I know I am nowhere near alone with this on the forum.
 
@Priam , I notice that you asked a very similar question last September. Can I ask what’s worrying you about the two different tests?
I'd forgotten I'd asked before. What concerns me is that you could have several meals in a day - all giving an acceptable reading, but from a glycemic loading point of view (i.e. the more you eat) this could drastically affect HbA1c.
 
I'd forgotten I'd asked before.

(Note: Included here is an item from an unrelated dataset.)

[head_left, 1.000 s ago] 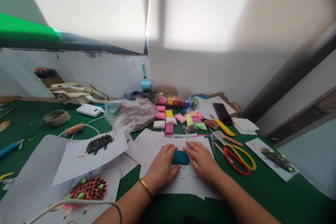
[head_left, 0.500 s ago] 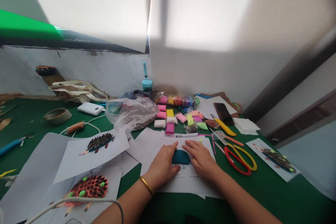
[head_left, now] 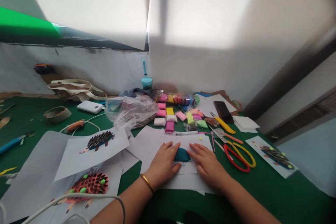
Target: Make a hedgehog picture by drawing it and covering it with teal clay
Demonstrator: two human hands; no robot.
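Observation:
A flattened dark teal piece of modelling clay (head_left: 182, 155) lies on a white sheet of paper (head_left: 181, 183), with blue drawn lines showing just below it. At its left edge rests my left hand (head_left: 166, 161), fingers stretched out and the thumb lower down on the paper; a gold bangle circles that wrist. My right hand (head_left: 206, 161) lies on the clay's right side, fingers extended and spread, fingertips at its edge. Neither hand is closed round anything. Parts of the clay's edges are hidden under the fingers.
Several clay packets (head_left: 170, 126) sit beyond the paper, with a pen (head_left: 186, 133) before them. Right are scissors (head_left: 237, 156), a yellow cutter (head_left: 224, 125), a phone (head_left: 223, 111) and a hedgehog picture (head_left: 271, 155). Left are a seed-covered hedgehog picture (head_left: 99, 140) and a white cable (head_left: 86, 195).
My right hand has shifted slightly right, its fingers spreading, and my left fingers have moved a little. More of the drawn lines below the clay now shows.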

What concerns me is that you could have several meals in a day - all giving an acceptable reading, but from a glycemic loading point of view (i.e. the more you eat) this could drastically affect HbA1c.
I keep to the same number of meals and snacks each day always totally under 50g of carbs a day. That keeps my blood sugars stable and therefore my HbA1c stays stable too.
 
I use my meter mainly to monitor my pre and post meal levels and trends, and to see how stress, illness, pan, and meds might affect my glucose, and this information is much more vital for (attempting!) to manage my diabetes than any 3 or 6 six monthly averages which essentially tell me s*d all. I need to know what's going on on a day to day basis to enable me to attempt to remedy any apparent problems. It may not be 100% accurate but has proved to be perfectly consistent in the patterns and trends it's been showing me over the years I've been working with it.(And these patterns have been similarly consistent but slightly lower when using a Libre sensor,)

My meter can give me useful and quite quite detailed (fasting, pre & post meal, etc) averages over different periods ranging from 7 to 90 days. I know from experience that my HbA1c is always slightly higher than my predicted result using our Diabetes.co.uk HbA1c calculator. Basically my meter is my diabetes information source, and my HbA1c is/has to be my doctor's and DN's.